Os postos do Piauí que aumentaram e passarem a aumentar os preços dos combustíveis repassados ao consumidor poderão responder criminalmente por atentado à economia popular e às relações de consumo. Foi o que anunciou o secretário nacional de Segurança Pública, Chico Lucas, nesta manhã (20).

Postos do Piauí responderão criminalmente por aumento abusivo do preço dos combustíveis, anuncia secretário
Ele participou da solenidade de entrega dos novos uniformes e armamentos da Polícia Militar e comentou a atual situação com o aumento do preço dos combustíveis. A Senasp, junto com o Ministério da Justiça, está montando uma força-tarefa para apurar responsabilidades pelos reajustes e avaliar até que ponto eles são justos com o consumidor.
Chico Lucas criticou o uso do que chamou de argumentos geopolíticos para o reajuste dos preços. No Piauí, por exemplo, o Sindicato dos Postos de Combustíveis (Sindipostos) alegou que a guerra no Oriente Médio tem causado aumento do preço do petróleo, o que causa efeito em cadeia e culmina no aumento do preço do litro de combustível vendido pelas distribuídas.
“Entendemos que há, por parte das distribuidoras e dos postos, o direito à livre concorrência, que eles estabelecem um preço e que estão dentro do contexto de livre comércio. Mas algumas práticas extrapolam este direito e passam a configurar abuso quando há uso indevido de argumento geopolítico para cartéis, combinação de preços e para preços abusivos”, pontuou Chico Lucas.

Chico Lucas, secretário nacional de Segurança Pública
Ele anunciou que a Polícia Federal e as Polícias Civis já foram autorizadas a abrir inquéritos em todos os estados brasileiros para investigar se estes aumentos estão embasados legalmente ou não. Se for comprovada prática irregular, distribuidoras e postos serão responsabilizados criminalmente.

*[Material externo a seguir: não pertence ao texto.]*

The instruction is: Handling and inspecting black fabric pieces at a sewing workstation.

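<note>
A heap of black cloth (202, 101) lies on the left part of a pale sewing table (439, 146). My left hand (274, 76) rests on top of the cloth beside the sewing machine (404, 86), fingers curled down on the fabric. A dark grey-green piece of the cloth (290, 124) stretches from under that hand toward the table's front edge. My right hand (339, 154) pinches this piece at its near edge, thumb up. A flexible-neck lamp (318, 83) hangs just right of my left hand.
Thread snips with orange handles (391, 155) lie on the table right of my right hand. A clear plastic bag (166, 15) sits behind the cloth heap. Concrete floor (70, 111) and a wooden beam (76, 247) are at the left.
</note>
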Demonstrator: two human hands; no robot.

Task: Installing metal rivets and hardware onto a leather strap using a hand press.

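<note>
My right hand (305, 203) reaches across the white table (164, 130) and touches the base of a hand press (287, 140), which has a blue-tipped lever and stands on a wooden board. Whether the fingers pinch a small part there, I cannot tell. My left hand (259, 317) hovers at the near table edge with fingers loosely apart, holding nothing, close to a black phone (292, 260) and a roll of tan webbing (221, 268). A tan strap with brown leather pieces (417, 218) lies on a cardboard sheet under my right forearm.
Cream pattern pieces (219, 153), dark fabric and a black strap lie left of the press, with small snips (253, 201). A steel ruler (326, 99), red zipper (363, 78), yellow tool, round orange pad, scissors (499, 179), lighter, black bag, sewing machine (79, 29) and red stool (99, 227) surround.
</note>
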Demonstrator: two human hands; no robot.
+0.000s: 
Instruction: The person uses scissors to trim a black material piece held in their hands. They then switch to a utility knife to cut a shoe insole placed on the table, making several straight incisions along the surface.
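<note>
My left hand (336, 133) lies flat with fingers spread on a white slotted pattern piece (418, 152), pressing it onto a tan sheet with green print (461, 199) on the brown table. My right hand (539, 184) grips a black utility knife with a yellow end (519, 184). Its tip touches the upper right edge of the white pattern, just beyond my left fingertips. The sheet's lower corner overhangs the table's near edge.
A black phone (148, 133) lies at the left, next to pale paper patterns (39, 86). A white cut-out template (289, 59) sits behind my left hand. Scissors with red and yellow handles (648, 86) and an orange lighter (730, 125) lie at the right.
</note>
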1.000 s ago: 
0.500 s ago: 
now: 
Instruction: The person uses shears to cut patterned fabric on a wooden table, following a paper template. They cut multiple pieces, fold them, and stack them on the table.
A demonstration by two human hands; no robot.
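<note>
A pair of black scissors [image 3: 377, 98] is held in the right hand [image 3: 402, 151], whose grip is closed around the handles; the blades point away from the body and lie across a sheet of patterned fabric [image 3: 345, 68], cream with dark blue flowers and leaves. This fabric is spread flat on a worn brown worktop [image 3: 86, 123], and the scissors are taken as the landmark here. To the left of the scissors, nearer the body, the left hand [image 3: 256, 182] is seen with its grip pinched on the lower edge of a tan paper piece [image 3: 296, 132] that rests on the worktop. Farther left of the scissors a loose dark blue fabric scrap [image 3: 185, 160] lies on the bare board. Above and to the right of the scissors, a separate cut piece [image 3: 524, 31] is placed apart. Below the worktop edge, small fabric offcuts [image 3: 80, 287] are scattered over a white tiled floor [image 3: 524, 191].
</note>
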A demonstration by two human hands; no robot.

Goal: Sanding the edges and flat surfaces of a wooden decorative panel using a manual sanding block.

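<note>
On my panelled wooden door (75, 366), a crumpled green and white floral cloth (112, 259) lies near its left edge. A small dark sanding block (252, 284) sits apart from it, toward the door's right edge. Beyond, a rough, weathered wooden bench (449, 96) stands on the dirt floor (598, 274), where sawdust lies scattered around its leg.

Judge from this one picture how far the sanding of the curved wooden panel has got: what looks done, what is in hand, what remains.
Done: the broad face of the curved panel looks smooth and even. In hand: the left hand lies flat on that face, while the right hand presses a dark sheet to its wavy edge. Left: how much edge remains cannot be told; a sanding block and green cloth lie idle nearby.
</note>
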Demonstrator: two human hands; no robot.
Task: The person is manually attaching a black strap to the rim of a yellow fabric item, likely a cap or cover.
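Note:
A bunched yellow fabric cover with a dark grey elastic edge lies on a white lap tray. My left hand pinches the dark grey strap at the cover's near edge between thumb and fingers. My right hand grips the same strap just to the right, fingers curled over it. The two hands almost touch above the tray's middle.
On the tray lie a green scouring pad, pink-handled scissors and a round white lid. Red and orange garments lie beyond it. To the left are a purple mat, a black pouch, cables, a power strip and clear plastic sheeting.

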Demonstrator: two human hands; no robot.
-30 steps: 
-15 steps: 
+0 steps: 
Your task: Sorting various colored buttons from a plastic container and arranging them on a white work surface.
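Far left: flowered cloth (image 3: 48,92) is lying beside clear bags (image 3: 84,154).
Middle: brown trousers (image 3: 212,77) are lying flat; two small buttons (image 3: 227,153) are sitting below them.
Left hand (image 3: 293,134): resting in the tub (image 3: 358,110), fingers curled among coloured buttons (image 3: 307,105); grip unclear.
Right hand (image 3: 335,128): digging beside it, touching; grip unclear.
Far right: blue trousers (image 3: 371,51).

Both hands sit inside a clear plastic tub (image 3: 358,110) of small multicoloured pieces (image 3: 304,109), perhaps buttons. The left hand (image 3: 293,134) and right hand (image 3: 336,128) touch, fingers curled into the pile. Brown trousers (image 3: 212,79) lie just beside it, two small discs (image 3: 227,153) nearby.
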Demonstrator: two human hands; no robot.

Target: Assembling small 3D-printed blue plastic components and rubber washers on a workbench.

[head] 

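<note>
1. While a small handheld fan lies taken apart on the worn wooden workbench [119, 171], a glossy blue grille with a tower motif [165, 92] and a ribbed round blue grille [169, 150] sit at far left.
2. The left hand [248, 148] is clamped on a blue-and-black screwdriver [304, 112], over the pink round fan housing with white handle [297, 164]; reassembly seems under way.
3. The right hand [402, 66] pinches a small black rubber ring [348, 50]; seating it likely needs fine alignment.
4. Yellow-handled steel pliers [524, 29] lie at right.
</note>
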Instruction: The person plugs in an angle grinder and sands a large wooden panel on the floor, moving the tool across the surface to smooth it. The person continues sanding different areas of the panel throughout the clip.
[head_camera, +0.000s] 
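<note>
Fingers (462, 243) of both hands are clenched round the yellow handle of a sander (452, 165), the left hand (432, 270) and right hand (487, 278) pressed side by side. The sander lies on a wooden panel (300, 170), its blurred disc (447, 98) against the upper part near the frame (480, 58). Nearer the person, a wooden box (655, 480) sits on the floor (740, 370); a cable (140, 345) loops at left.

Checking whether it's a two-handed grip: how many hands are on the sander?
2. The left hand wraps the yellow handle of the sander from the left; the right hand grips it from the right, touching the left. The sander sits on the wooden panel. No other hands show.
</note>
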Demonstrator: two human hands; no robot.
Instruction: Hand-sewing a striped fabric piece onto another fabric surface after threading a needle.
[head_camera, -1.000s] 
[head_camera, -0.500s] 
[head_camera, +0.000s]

Ainda ontem (19), o chefe da Senasp visitou três grandes distribuidoras de combustíveis em São Paulo e notificou as três sobre os reajustes.
A ideia é atuar em três frentes para combater o aumento abusivo dos preços: do ponto de vista regulatório, junto à Agência Nacional do Petróleo (ANP), do ponto de vista consumerista, com a Secretaria Nacional de Defesa do Consumidor (Senacon) e do ponto de vista criminal, com as polícias Federal e Civil. A força tarefa montada pelo Ministério da Justiça conta com representantes das três entidades.

A Petrobras e a ANP já emitiram comunicado afirmando que não reajustaram os preços
Não há risco de desabastecimento
Chico Lucas também rebateu o argumento de que o Piauí tem passado por um desabastecimento de combustíveis, o que teria acarretado aumento nos preços praticados. O secretário afirmou categoricamente que o Estado não está desabastecido e que a oferta de insumos está regular, o que não justifica qualquer reajuste.
Ainda ontem (19), o Portalodia.com conversou com o Sindicato dos Transportadores de Carga e Logística do Piauí (Sindicapi) e a entidade confirmou que o Estado não será afetado pela paralisação do setor, prevista para estados nas regiões Sul e Sudeste. Hoje, o secretário nacional de Segurança Pública afirmou que o desabastecimento estaria sendo criado sob o pretexto de reajustes abusivos dos preços.
“Ontem fomos nas três maiores distribuidoras de São Paulo para garantir que não haja nenhuma limitação da oferta para induzir o desabastecimento. O Piauí não está passando por desabastecimento. A oferta está regular, mas alguns agentes oferecem menos para criar um clima de desabastecimento e poder aumentar a preços abusivos”, disparou Chico Lucas.
A Polícia Federal, de acordo com ele, já está investigando esta situação.